Monday, January 10, 2011

Resolve



  I always hesitate to make resolutions when a new year rolls around. There's just something about vowing to completely change myself or rid myself of bad habits that makes me feel like I'm already setting myself up for failure. I don't think the New Year should be about complete life-altering change, but it is an opportunity to start fresh.

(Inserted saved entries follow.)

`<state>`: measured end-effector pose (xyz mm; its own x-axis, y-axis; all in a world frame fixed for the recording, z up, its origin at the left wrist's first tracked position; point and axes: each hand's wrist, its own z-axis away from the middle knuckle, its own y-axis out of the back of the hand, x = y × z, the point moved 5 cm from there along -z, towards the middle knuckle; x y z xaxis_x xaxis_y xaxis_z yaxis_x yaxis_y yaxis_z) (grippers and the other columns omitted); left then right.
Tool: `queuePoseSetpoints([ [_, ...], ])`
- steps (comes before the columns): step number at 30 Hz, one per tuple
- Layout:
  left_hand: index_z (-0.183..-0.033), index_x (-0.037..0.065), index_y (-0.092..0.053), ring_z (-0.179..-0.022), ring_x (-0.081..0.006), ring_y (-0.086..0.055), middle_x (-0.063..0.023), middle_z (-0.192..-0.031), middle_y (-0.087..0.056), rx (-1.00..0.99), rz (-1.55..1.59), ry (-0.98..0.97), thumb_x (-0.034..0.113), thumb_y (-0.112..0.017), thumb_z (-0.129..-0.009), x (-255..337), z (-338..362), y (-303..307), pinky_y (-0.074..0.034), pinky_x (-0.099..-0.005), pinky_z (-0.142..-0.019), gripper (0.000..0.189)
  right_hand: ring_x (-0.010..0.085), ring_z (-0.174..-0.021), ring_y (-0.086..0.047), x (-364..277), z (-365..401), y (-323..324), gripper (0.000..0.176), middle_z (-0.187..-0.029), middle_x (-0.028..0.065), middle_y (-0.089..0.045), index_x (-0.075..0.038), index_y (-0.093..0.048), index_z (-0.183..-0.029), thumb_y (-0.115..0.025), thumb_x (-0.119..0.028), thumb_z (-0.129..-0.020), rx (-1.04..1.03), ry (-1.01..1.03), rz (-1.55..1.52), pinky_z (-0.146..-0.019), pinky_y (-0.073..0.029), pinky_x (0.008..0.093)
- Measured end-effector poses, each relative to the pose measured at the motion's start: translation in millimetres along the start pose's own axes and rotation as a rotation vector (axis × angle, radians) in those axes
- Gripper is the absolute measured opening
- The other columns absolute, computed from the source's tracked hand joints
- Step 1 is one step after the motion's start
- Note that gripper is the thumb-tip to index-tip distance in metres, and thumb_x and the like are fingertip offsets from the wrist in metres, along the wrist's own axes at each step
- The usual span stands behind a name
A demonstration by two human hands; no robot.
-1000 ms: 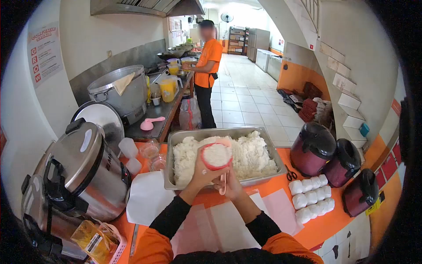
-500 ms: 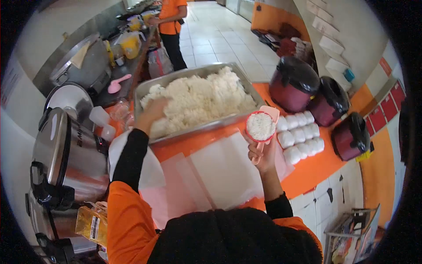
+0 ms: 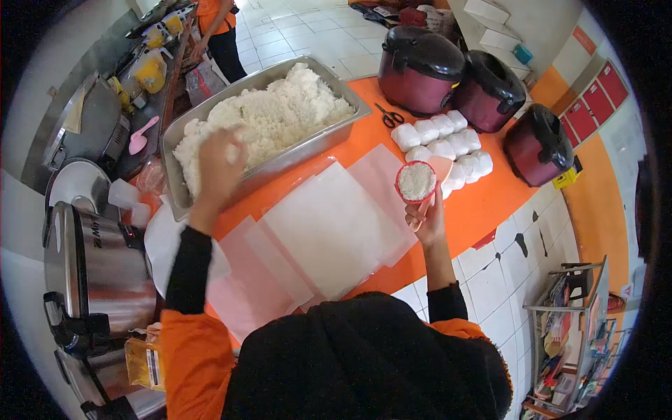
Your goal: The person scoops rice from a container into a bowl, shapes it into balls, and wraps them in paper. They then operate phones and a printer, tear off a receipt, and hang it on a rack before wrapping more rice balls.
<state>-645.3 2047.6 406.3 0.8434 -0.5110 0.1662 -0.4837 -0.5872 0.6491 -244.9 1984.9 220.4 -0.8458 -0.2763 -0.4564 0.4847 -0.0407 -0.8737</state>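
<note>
My right hand (image 3: 432, 222) is closed round the pale handle of a round, red-rimmed scoop (image 3: 397, 183) filled level with white rice (image 3: 418, 180). A flat pink piece, like a rice paddle (image 3: 441, 168), shows behind the scoop. My left hand (image 3: 220, 168) hovers over the near left side of a metal tray (image 3: 297, 155) heaped with cooked rice (image 3: 280, 105). Its fingers are curled together; anything in them is too small to make out. Below lie white wrapping sheets (image 3: 336, 224) and pink sheets (image 3: 248, 283) on the orange table.
White wrapped bundles (image 3: 442, 148) stand in rows at right, near black scissors (image 3: 388, 115). Several maroon rice cookers (image 3: 420, 73) line the far right. A large steel cooker (image 3: 112, 273) stands left. A pink scoop (image 3: 142, 136) rests on the side counter, with a person (image 3: 217, 35) beyond.
My left hand has come up from the rice toward the tray's near edge, its fingers now curled. My right hand still holds the filled scoop. The view has shifted, revealing the scissors.
</note>
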Motion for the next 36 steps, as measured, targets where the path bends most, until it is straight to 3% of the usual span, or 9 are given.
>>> queuePoseSetpoints([
  [2, -0.078, 0.006, -0.063, -0.082, -0.0292, -0.063, -0.0099, -0.087, -0.066, -0.233, 0.275, 0.101, 0.012, -0.066, -0.079, 50, 43, -30, -0.046, -0.0406, -0.080, 0.006, 0.0062, -0.039, -0.035, 5, 1, 3, 0.048, -0.058, -0.0048, -0.045, -0.014, -0.053, -0.104, -0.043, -0.060, -0.092, 0.074, -0.001, 0.037, -0.037, -0.027, 0.0192],
  [3, -0.087, 0.007, -0.066, -0.088, -0.0273, -0.063, -0.0075, -0.092, -0.068, -0.193, 0.256, 0.022, 0.014, -0.066, -0.081, 84, 67, -37, -0.046, -0.0396, -0.083, 0.010, 0.0064, -0.040, -0.034, 11, -1, 5, 0.049, -0.060, -0.0042, -0.046, -0.014, -0.054, -0.103, -0.044, -0.061, -0.091, 0.108, -0.032, 0.008, -0.037, -0.026, 0.0197],
  [6, -0.135, 0.013, -0.047, -0.127, -0.0264, -0.044, -0.0061, -0.137, -0.049, -0.715, 0.274, 0.097, 0.044, -0.064, -0.082, 117, 160, -96, -0.032, -0.0505, -0.104, 0.064, 0.0073, -0.040, -0.034, 29, -20, 35, 0.047, -0.068, -0.0025, -0.053, -0.018, -0.056, -0.102, -0.046, -0.062, -0.089, 0.096, -0.138, -0.051, -0.038, -0.024, 0.0211],
  [10, -0.145, 0.017, -0.030, -0.143, -0.0256, -0.018, -0.0019, -0.154, -0.023, -1.009, 0.104, 0.123, 0.057, -0.067, -0.074, 127, 198, -101, -0.009, -0.0606, -0.112, 0.090, 0.0078, -0.040, -0.034, 28, -38, 27, 0.041, -0.071, -0.0026, -0.054, -0.019, -0.055, -0.102, -0.048, -0.057, -0.090, 0.325, -0.032, 0.179, -0.037, -0.024, 0.0209],
  [17, -0.144, 0.018, -0.033, -0.143, -0.0259, -0.018, -0.0005, -0.153, -0.026, -0.988, 0.224, 0.133, 0.049, -0.075, -0.069, 115, 194, -98, -0.007, -0.0582, -0.114, 0.091, 0.0060, -0.045, -0.037, -3, -55, -9, 0.041, -0.078, -0.0046, -0.054, -0.017, -0.053, -0.112, -0.067, -0.042, -0.083, 0.336, 0.043, 0.477, -0.039, -0.027, 0.0201],
  [23, -0.142, 0.017, -0.036, -0.143, -0.0256, -0.018, -0.0009, -0.152, -0.026, -1.002, 0.271, 0.143, 0.044, -0.075, -0.069, 110, 192, -102, -0.005, -0.0583, -0.114, 0.088, 0.0271, -0.091, -0.062, -17, -55, -35, 0.076, -0.100, 0.0111, -0.064, -0.009, -0.047, -0.131, -0.078, -0.042, -0.070, 0.067, 0.563, 1.984, -0.079, -0.049, 0.0385],
  [24, -0.142, 0.017, -0.036, -0.143, -0.0257, -0.018, -0.0010, -0.153, -0.026, -1.004, 0.278, 0.140, 0.044, -0.075, -0.069, 109, 190, -101, -0.004, -0.0584, -0.114, 0.087, 0.0347, -0.112, -0.056, -13, -58, -26, 0.078, -0.111, 0.0177, -0.062, -0.008, -0.050, -0.128, -0.080, -0.045, -0.066, 0.091, 0.312, 1.961, -0.095, -0.043, 0.0440],
  [33, -0.140, 0.016, -0.039, -0.143, -0.0252, -0.018, -0.0010, -0.152, -0.027, -1.007, 0.293, 0.170, 0.043, -0.074, -0.070, 103, 188, -103, -0.001, -0.0575, -0.114, 0.083, 0.0360, -0.100, -0.059, -16, -65, -30, 0.072, -0.106, 0.0177, -0.063, -0.014, -0.054, -0.125, -0.080, -0.045, -0.065, 0.109, 0.379, 1.810, -0.088, -0.046, 0.0444],
  [36, -0.140, 0.016, -0.040, -0.143, -0.0252, -0.019, -0.0017, -0.152, -0.028, -1.009, 0.298, 0.169, 0.043, -0.075, -0.070, 106, 190, -104, -0.001, -0.0571, -0.114, 0.082, 0.0335, -0.100, -0.060, -14, -58, -41, 0.072, -0.105, 0.0158, -0.064, -0.013, -0.053, -0.125, -0.081, -0.042, -0.065, 0.148, 0.375, 2.023, -0.087, -0.047, 0.0421],
])
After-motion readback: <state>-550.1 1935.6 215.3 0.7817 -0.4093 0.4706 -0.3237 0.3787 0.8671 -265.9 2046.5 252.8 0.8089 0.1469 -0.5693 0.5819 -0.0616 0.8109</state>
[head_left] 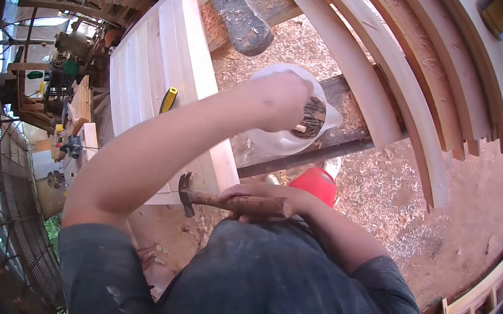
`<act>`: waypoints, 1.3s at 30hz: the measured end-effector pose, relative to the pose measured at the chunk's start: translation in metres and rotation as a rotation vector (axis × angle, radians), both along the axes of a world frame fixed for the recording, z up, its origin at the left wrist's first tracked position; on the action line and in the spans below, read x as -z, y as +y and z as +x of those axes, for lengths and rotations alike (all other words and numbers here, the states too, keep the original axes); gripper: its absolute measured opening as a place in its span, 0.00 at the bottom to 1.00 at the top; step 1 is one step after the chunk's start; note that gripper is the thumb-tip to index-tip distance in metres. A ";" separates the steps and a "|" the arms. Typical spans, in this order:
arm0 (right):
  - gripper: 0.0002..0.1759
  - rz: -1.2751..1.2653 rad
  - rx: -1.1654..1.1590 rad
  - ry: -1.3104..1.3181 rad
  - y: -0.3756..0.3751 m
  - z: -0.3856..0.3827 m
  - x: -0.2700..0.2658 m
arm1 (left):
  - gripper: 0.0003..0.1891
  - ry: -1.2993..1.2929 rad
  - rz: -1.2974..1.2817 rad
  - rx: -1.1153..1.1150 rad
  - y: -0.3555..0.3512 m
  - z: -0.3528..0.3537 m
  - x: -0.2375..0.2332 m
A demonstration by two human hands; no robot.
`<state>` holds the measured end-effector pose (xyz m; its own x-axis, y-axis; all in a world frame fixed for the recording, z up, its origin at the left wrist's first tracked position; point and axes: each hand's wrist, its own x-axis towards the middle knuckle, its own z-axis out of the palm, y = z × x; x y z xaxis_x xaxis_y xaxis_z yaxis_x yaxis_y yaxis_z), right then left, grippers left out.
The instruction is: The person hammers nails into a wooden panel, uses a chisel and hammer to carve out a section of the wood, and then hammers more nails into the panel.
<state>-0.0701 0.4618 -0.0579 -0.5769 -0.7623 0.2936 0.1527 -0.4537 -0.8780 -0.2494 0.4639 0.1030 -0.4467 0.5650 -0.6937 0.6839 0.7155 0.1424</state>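
My left hand (281, 100) reaches over the mouth of a white plastic container (279, 143). Its fingers are hidden from view. Beside that hand, a heap of thin nails (314, 117) shows inside the container, with a small pale wood piece among them. Close to my belly, my right hand (241, 198) is closed around the wooden handle of a hammer (258, 206), whose metal head points left. Left of the container lies a pale wooden panel (143, 60) made of joined boards, and a yellow-and-black tool (169, 100) rests on it.
A dark, bottle-shaped object dusted with shavings (238, 18) lies beyond the panel. Long curved wooden pieces (369, 33) fan out at the upper right. Something red (314, 185) is below the container. Wood shavings (380, 193) cover the ground, and a slatted wooden frame (481, 295) stands lower right.
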 end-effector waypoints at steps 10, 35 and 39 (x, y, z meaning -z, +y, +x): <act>0.32 0.025 -0.203 -0.455 -0.031 0.053 -0.018 | 0.11 -0.427 1.079 -0.773 -0.219 0.034 -0.058; 0.18 0.881 0.949 -0.465 -0.229 0.197 -0.151 | 0.10 0.276 1.014 -0.706 -0.458 0.134 0.128; 0.17 0.971 0.996 -0.412 -0.240 0.201 -0.149 | 0.09 0.345 1.016 -0.698 -0.455 0.137 0.128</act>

For me, I find myself longing for something that always seems to evade me: being present in the moment. I'm always thinking about what's next, worrying about what might happen and impatiently tapping my foot while I wait. What has never occured to me is that while I'm worrying and waiting and worrying, I'm missing out on the moment at hand. You know, the one where everything is just fine and nothing has gone wrong (yet)? But it goes even deeper than that. Being present is about using time effectively---taking quicker showers, watching less television, organizing closets and living with intention and purpose, rather than doubt. Every time I feel like parts of my life are tossed high in the air above me, I just sit and worry and wait for them to fall. I waste precious moments, filled with worry and the unknown, rather than just going with it.



In this moment, there are a lot of things that are unknown to me. Many things to worry about; things that may change the course of my life completely. But I cannot control any of them. I can only live with intention and faith, knowing that those parts of my life that are in the air now will land in time and in their destined place. It's hard to wait. It's almost impossible to be patient. And it's hard to stop worrying. But I can't keep living in that place--the one where I'm worrying about basically nothing and feeling helpless. It's not a fun place to live.

Remember when I told you about the things that reside in my office at work? One of them, an homage to the extended waiting period association with the adoption process, is now gone. Instead of serving as a reminder of what was to come, it was just disheartening. I smiled as I sent it through the office shredder last week. As it turns out, it feels better to shred the reminders of the past and the instability of the future than to stare at it every moment of every day.